=== RECORDED INFORMATION ===

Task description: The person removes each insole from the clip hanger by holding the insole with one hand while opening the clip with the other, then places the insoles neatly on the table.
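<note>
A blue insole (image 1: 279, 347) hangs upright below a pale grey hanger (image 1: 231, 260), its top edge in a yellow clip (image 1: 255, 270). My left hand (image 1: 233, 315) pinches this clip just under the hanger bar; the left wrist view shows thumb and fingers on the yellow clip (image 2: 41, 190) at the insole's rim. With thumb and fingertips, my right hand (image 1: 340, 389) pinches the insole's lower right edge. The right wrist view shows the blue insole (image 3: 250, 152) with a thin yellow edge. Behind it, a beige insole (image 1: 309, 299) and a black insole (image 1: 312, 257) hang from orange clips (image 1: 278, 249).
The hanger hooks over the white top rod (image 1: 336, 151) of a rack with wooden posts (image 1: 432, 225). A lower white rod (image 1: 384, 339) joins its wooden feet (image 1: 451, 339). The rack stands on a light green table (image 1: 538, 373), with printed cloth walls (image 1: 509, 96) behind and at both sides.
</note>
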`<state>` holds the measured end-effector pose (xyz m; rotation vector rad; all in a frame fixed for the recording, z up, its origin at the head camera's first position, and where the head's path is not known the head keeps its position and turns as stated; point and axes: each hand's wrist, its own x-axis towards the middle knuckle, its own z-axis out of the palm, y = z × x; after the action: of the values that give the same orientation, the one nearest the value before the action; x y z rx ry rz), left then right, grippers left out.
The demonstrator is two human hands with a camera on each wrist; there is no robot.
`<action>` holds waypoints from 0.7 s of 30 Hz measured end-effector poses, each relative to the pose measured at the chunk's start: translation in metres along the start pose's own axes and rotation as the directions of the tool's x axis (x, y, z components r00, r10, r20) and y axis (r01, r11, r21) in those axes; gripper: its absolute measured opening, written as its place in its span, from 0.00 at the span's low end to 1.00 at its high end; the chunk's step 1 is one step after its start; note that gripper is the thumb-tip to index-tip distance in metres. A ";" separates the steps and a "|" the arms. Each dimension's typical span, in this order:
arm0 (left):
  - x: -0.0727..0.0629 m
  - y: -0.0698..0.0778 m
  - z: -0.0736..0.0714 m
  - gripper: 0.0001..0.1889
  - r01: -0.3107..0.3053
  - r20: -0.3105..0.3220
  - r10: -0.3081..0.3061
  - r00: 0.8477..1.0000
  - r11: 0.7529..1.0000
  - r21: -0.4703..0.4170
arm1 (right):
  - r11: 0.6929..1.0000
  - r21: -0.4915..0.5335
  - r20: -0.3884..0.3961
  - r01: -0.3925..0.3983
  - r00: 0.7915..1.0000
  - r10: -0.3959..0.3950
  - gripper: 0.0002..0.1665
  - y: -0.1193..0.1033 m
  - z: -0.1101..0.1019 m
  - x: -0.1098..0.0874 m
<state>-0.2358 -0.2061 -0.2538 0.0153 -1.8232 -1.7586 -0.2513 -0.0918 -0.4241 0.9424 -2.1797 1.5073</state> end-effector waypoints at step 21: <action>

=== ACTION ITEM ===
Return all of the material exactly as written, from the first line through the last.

=== WRITTEN RESPONSE ===
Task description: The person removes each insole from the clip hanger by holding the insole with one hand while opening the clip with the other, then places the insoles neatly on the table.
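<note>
A blue insole (image 1: 279, 347) hangs upright below a pale grey hanger (image 1: 231, 260), its top edge in a yellow clip (image 1: 255, 270). My left hand (image 1: 233, 315) pinches this clip just under the hanger bar; the left wrist view shows thumb and fingers on the yellow clip (image 2: 41, 190) at the insole's rim. With thumb and fingertips, my right hand (image 1: 340, 389) pinches the insole's lower right edge. The right wrist view shows the blue insole (image 3: 250, 152) with a thin yellow edge. Behind it, a beige insole (image 1: 309, 299) and a black insole (image 1: 312, 257) hang from orange clips (image 1: 278, 249).
The hanger hooks over the white top rod (image 1: 336, 151) of a rack with wooden posts (image 1: 432, 225). A lower white rod (image 1: 384, 339) joins its wooden feet (image 1: 451, 339). The rack stands on a light green table (image 1: 538, 373), with printed cloth walls (image 1: 509, 96) behind and at both sides.
</note>
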`<state>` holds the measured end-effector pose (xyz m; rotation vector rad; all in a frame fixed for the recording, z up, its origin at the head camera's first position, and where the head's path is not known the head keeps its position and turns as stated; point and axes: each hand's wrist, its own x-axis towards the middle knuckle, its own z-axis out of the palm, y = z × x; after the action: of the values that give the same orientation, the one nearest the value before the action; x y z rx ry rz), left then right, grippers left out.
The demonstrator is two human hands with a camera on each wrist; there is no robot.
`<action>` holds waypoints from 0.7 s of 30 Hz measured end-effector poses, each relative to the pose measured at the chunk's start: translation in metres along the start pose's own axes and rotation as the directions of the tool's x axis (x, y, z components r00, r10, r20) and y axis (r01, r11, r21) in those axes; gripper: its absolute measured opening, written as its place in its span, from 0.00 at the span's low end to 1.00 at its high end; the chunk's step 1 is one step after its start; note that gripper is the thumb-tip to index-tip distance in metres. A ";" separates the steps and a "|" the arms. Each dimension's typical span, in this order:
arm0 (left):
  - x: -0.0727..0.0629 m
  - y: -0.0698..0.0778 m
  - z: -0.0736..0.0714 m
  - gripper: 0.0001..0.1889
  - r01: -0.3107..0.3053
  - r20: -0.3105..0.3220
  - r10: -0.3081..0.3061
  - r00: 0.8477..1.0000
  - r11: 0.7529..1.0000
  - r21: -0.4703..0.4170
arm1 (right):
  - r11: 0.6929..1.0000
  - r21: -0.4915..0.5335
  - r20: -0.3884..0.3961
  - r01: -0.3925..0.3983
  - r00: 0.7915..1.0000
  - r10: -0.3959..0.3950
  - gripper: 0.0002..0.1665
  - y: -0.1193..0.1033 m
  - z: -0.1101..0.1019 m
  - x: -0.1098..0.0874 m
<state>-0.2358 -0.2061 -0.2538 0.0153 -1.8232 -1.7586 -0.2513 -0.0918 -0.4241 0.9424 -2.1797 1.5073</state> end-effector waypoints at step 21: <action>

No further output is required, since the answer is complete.